How many words are on loan?
The previous paragraph was not a happy accident; it intentionally includes three loanwords. The first two are 'faux' and 'pas', together meaning 'faux pas'. This phrase is derived from the French 'faux pas', which means faux pas. We can define faux pas in English ("an embarrassing or tactless act or remark in a social situation" according to Google) but the French phrase is so much simpler that it fell into common English usage.
These kinds of loanwords stand out as loanwords. 'Faux pas' looks Frencher than Gerard Depardieu in a beret. The other loanword in that now-quite-distant paragraph was 'jungle'. Jungle actually comes from the Hindi word 'jungle', meaning jungle. This is an example of a loanword that is so widely used that we don't even know it wasn't ours to begin with.

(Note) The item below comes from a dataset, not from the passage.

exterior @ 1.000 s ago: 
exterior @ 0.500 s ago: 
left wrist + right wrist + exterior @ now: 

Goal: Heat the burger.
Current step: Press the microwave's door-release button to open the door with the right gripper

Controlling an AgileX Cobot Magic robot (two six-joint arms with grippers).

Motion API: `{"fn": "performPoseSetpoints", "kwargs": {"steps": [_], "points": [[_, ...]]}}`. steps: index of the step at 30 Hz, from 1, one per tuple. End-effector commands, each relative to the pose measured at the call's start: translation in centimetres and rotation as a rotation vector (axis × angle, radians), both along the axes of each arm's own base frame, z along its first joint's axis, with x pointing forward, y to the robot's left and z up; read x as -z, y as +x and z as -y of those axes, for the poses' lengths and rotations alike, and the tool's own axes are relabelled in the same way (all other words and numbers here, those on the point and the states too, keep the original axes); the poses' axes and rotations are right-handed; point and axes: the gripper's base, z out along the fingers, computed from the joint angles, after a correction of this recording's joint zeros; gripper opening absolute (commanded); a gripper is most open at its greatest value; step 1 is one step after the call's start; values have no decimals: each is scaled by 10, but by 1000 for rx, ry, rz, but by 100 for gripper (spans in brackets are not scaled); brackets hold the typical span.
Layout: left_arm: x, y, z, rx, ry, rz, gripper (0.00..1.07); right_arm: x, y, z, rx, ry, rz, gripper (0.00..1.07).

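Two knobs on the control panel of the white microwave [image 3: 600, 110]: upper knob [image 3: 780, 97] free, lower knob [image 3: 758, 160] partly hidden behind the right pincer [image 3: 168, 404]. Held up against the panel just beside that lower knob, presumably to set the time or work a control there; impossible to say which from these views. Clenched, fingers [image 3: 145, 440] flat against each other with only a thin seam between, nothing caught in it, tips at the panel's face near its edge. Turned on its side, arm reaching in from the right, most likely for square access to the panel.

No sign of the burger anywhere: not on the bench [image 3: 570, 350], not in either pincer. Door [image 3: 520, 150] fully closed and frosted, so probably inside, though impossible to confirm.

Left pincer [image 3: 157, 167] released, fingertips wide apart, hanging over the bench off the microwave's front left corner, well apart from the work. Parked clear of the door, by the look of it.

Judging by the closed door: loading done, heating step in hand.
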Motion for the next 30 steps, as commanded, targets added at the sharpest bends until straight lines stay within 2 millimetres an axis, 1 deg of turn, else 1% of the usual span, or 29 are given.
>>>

Should we try authentic pronunciation?
Some say adopting foreign affectations for loanwords is the respectful thing to do. The consensus is that neither British nor American English dialects approximate loanwords very well.
But since we use so many loanwords without knowing it, is it even possible to pronounce them all 'properly'?
We could apply the tonal dexterity it takes to say doppelgänger in its German form, but would we ever think to say gung-ho in Cantonese or bungalow in Bengali? Why treat some, normally European, loanwords with more reverence than others?
You also have to think about your audience. Perhaps an Italian waiter would appreciate the effort it takes to say linguini with a long 'ui', but they most likely would not need you to. If you are addressing a fellow native English speaker, pronouncing loanwords authentically may come across as pompous or show-offy.
Then there is a bigger problem.
Are we even getting the sounds right?
As native English speakers, we may not be aware of the true authentic pronunciation of a loanword. A common example is ordering the German dish wurst with a 'v' sound at the start, when most German speakers would say it with a 'w'. The Spanish pepper habanero does not have the same soft 'n' as jalapeño. A non-culinary example comes with the phrase 'coup de grâce', frequently pronounced as 'coo de gra' by those trying to be accurate, when in French it has an 's' sound at the end.
These are all examples of hyperforeignism: the act of over-correcting the English pronunciation of a word based on an assumed authentic pronunciation.
The truth is, conversations with people giving loanwords the requisite 'respect' by speaking them 'authentically' are often filled with these hyperforeignisms. In these cases the words are being disrespected if anything, and the speakers look slightly pretentious at best and like total idiots at worst.
Plus, hyperforeignism or not, it is possible that your interlocutor may not understand your pronunciation if it deviates from the norm. Native speakers of foreign languages may be able to use authentic pronunciation without difficulty, but there is debate amongst translators as to whether they should or should not for the benefit of their audience.
As we reach this article's denouement, we turn to an unnamed genius, quoted in The American Scholar by psychologist Jessica Love (pronounced 'Low-vay'). On the topic of pronouncing loanwords he said: "better to be honestly dumb than pretentiously dumb."
As William Shakespeare said in Act IV, Scene I of The Importance of Being Ernest: I couldn't agree more.